How much of a part does reverb play in that world?

Quite a lot. Cinematic Rooms and Seventh Heaven are both beautiful and a part of my sound design process.

What sort of tips would you offer to composers about using reverb in their composition? How soon does reverb come into your story when you’re making a sound?

Oh straight away. My first experience with effects was when I was a teenager, I borrowed guitar pedals from people. My first synth that I learned to program on was a Juno 106 and you’re programming this thing and thinking, “…this sounds amazing…”, and then you add some processing, like a guitar pedal reverb or delay, suddenly it’s like, “…ah, wow. It’s like magic!” Reverb and delays were huge for me early on! I use it now for processing and making sounds, but I also use it for placing things in a sound world, a sound space.

So which presets in Cinematic Rooms do you tend to use?

I use the Amethyst Hall, it’s a great sounding reverb, but I also use a couple of the Scoring Hall reverb presets. I have three reverbs, (three Cinematic Rooms), I have an EQ before it, and I roll off the low end at about 80 Hz, and then the top end and the reason is because it just helps keep the muddiness out of the reverb. So, let’s just say I use an Amethyst Hall for that and then I’ve got a send from that channel into another reverb, a different hall setting, and it’s probably slightly shorter, maybe two seconds.

So basically this is me just trying to create extra width and it’s a trick that a friend taught me whereby you take the output of the reverb in the first insert, send it to another reverb, and before that reverb you put the signal out of phase, you flip the panning but you lower the volume on the channel between four and six dB, depending on the material you’re working with.
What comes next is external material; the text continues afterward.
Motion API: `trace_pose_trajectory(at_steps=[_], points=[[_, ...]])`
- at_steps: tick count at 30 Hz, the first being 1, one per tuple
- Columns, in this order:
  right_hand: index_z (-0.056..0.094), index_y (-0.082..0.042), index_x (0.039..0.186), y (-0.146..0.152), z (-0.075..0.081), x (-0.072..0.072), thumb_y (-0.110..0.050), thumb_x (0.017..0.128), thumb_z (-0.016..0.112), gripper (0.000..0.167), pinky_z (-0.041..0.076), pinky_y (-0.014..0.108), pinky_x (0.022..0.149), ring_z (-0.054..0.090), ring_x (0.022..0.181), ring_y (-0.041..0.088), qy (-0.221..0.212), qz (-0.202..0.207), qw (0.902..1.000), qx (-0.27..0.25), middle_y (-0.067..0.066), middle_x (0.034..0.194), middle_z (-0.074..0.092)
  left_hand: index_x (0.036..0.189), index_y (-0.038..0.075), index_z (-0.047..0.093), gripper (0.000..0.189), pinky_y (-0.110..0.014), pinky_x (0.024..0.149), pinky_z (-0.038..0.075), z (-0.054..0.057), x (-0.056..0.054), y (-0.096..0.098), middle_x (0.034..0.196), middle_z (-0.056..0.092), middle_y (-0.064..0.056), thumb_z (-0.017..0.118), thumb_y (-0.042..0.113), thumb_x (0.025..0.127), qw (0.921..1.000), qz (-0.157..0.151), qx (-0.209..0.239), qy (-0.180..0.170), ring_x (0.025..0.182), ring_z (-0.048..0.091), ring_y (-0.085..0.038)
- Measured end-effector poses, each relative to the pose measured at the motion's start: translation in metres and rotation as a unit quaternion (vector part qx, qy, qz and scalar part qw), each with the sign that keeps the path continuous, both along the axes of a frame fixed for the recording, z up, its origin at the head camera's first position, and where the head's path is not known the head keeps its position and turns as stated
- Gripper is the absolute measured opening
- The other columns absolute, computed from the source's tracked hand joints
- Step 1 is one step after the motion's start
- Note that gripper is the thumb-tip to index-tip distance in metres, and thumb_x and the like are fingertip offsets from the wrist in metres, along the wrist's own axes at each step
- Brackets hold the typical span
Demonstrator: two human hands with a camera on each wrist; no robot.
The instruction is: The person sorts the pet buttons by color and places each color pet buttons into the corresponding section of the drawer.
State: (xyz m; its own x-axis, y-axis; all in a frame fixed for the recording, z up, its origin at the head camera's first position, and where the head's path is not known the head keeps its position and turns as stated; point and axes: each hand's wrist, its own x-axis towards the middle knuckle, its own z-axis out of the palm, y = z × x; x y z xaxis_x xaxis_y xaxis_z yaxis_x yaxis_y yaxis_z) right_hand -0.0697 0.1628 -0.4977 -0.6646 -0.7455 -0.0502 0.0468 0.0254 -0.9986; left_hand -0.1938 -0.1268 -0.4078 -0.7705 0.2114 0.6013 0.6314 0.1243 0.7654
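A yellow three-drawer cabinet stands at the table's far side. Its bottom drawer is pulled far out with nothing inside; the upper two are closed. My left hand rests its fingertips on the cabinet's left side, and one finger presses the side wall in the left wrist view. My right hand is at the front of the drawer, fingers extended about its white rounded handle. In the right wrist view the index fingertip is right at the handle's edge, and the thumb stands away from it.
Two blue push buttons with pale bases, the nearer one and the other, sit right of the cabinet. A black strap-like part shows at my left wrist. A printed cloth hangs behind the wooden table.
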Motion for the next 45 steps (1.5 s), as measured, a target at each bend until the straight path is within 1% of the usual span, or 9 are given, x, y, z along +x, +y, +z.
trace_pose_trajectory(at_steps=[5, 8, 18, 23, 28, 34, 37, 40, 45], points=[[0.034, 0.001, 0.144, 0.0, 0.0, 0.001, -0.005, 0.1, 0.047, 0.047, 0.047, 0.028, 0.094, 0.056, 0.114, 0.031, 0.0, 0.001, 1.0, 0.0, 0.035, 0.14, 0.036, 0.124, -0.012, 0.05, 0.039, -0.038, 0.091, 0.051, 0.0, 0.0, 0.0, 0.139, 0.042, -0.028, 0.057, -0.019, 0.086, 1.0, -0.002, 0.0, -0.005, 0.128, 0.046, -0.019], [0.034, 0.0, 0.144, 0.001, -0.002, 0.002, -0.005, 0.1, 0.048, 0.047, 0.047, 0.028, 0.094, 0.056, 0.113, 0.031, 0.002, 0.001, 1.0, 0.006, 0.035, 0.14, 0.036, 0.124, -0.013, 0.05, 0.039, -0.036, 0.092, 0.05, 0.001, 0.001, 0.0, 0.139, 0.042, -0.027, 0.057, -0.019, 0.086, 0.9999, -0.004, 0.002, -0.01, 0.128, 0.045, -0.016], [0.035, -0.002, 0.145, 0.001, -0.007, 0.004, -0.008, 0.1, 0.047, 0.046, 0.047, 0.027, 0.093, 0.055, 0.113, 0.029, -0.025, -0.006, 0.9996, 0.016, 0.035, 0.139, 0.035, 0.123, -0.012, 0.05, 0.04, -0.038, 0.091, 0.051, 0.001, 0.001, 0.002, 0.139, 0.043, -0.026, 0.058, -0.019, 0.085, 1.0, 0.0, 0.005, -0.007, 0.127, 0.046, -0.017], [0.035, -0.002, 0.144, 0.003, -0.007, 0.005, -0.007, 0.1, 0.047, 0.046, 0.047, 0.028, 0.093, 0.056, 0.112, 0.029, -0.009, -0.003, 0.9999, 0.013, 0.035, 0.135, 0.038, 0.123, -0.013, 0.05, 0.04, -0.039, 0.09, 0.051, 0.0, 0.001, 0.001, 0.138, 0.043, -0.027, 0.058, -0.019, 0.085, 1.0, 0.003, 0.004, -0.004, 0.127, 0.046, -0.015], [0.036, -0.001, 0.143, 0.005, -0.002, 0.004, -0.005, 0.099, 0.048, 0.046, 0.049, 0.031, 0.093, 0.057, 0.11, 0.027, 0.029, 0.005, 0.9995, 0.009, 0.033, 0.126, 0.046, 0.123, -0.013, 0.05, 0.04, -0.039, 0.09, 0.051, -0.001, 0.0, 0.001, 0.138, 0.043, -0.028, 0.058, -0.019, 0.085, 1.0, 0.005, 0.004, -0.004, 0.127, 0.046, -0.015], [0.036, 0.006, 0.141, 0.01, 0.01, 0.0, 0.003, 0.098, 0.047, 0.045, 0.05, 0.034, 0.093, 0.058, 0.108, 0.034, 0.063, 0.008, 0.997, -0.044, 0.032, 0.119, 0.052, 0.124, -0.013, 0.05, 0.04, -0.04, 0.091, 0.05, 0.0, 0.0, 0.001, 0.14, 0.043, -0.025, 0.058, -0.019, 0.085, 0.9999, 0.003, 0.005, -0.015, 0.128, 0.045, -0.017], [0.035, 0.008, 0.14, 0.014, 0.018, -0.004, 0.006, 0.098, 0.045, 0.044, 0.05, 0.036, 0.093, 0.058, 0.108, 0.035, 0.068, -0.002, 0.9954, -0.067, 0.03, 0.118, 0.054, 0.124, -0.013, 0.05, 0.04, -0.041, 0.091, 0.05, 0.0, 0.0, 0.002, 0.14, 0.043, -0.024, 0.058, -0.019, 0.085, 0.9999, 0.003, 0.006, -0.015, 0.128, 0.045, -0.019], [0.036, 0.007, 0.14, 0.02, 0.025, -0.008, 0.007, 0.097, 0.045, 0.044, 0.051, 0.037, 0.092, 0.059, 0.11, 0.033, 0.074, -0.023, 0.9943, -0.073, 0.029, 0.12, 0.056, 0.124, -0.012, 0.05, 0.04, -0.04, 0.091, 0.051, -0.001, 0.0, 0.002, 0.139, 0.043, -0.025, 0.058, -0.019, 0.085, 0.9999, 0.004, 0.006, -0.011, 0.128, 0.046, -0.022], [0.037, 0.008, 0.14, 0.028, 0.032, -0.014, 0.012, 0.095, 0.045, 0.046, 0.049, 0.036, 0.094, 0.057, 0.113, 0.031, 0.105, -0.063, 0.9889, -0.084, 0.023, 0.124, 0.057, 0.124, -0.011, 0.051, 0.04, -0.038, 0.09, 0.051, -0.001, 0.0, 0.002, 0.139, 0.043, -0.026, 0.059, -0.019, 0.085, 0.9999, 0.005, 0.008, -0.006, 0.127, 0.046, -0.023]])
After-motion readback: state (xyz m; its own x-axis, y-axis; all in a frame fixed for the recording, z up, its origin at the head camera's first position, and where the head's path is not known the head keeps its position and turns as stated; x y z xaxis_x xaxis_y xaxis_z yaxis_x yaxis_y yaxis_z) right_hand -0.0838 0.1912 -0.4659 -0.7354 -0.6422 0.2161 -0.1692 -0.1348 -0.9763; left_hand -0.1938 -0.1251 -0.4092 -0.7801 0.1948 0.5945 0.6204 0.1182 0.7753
It creates this sort of extra width in the image.

So the first reverb is feeding the second reverb, is that what you’re saying?

Yes, yeah, that’s correct.

Stephen Gallagher Pro ToolsSo you can still get the first reverb in the mix if you want, and then you can bring some of the second reverb in as well?

That’s correct. Yeah. And then the third reverb I guess you could do it with a plate, but I use one of the ambience settings in Cinematic Rooms. And I’ve got another EQ before that as well, and it’s rolled off at about 800 Hz, so nothing at the low end is getting through it. I try to make it a dense kind of ambient setting and I just fire any high, and particularly short or percussive material, into that reverb and it sort of gives a little sparkle, a little detail on the top end. Basically with those three reverbs, it’s about putting things in a good space, but also giving it a little bit of width and then a little bit of definition or a little bit of detail on the top. It’s kind of like layered reverbs for a sort of a more complex sounding environment.

What advice would you give to somebody just wanting to compose for film and trying to make a life out of it?

It’s important to remember that the majority of films, TV or media that you may have the opportunity to work on are collaborative efforts. It’s a team effort. Listening to what your Director wants and being a good collaborator and being a good team member are really good things to practice doing and to keep working on.

I think regardless of whether you’re doing composition, or you’re a sous chef, or you’re an architect, or you’re a novelist, and maybe it’s worse now thanks to the social media that we’re bombarded with, but we often, (and I’m very guilty of this), feel that we need to compare ourselves to others. That’s a dangerous thing to do. Every single composer that I’ve had the privilege of talking to, not one of them has had the same sort of trajectory or the same journey to where they are now. They’re all different. They’ve come from different places. There’s some commonalities across all of them, but no one has the same journey. I think enjoying your journey and accepting that it’s unique even though it may not be, in your eyes, perfect all the time.

It’s about being you. It’s also about working with other people and respecting that it’s a team environment.